#### WHAT THE TASK ASKS
Word for word, restate the lines from the start of the data below through the line containing "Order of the".
*** DATA FOR THIS EXERCISE ***
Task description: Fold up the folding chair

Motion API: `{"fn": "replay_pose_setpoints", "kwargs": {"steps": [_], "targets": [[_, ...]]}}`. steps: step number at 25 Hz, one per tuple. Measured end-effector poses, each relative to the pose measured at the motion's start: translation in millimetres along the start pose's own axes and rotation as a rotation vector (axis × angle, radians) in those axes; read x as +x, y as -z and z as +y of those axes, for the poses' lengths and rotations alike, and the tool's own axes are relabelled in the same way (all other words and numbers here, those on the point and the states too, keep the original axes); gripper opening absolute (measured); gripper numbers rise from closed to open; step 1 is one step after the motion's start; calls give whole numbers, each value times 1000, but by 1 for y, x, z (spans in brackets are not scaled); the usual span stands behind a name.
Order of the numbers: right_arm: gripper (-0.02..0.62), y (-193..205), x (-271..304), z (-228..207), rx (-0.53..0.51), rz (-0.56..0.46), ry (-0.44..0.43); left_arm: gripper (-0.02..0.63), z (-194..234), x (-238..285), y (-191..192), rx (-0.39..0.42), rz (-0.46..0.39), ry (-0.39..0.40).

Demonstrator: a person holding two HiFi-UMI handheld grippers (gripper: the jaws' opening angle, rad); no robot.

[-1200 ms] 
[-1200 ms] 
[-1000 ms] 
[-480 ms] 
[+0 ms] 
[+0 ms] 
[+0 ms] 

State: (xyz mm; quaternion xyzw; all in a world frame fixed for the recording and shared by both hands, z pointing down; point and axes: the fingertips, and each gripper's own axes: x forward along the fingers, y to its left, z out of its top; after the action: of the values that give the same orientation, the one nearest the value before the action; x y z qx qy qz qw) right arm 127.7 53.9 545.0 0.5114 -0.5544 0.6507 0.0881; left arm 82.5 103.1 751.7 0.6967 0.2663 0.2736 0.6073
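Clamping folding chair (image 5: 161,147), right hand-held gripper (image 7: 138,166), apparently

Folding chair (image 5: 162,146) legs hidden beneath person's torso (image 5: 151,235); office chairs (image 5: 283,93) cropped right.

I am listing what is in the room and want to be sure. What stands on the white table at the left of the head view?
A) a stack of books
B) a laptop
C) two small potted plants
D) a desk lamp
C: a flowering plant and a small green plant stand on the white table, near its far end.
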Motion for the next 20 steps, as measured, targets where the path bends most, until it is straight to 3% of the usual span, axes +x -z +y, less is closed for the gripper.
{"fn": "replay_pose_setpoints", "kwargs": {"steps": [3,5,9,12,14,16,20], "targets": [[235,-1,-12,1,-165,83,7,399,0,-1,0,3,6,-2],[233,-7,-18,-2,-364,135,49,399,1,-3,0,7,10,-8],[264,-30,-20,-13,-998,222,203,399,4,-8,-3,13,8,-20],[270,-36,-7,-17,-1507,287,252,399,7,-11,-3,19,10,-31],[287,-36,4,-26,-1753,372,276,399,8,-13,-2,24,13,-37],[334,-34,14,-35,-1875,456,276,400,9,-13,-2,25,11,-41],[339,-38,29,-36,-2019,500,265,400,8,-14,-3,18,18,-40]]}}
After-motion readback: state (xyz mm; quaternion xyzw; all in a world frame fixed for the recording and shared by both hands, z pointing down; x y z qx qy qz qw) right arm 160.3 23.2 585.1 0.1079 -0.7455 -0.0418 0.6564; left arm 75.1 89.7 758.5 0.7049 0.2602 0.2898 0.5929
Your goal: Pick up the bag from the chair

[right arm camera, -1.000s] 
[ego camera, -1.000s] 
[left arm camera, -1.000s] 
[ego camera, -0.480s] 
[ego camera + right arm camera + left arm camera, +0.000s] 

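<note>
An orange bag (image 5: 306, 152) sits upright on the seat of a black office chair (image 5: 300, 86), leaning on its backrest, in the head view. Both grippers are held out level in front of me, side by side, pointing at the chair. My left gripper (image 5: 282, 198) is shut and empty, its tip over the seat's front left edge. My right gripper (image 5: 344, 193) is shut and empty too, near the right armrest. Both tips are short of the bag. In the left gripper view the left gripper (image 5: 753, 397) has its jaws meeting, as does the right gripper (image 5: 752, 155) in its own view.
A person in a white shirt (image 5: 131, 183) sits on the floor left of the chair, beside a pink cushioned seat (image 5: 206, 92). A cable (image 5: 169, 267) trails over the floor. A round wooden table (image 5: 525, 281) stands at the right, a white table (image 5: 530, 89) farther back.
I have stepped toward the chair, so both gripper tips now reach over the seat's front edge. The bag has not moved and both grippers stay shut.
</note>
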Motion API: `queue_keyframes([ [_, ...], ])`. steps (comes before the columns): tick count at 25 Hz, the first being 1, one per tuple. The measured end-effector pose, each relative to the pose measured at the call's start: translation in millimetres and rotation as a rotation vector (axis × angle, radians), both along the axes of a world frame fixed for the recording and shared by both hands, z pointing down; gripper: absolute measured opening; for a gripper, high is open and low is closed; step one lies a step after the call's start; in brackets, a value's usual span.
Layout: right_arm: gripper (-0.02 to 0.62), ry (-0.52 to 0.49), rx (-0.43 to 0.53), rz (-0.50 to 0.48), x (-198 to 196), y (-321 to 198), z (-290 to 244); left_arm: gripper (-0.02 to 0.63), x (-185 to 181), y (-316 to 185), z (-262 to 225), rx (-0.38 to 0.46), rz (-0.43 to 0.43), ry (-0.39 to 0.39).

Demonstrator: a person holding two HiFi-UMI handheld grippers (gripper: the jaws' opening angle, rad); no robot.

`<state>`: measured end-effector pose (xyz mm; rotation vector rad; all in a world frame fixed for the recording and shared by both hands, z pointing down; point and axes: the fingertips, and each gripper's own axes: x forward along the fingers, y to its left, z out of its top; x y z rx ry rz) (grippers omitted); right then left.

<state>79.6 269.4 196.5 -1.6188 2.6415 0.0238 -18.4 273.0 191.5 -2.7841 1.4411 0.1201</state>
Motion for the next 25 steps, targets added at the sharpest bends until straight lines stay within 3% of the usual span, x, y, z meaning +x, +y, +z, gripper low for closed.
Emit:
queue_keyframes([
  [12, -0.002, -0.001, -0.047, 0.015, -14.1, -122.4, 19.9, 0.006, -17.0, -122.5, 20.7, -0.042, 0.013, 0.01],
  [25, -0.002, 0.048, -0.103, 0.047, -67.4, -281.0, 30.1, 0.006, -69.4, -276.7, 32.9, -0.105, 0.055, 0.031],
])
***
#### WRITTEN SOLUTION
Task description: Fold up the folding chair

Motion API: `{"fn": "replay_pose_setpoints", "kwargs": {"steps": [_], "targets": [[_, ...]]}}`. steps: step number at 25 Hz, one per tuple. Measured end-effector poses, each relative to the pose measured at the motion's start: translation in millimetres along the start pose's own axes and rotation as a rotation vector (axis × angle, radians) in those axes; read x as +x, y as -z and z as +y of those axes, for the poses' lengths and rotations alike, and the tool's own axes are relabelled in the same way (all other words and numbers here, those on the point and the states too, keep the original axes); gripper opening absolute (measured); gripper numbers rise from closed to open; step 1 is one step after the motion's start; calls give whole numbers, each value times 1000, but by 1 for y, x, z (spans in brackets are not scaled); the usual span stands behind a name.
Order of the numbers: right_arm: gripper (-0.02..0.62), y (-193..205), x (-271..304), z (-228..207), rx (-0.53..0.51), rz (-0.56..0.46), ry (-0.44..0.43); left_arm: gripper (-0.02..0.63), z (-194..234), x (-238..285), y (-191..192), rx (-0.39..0.42), rz (-0.46..0.39), ry (-0.39..0.40).

Work on this exercise is finished.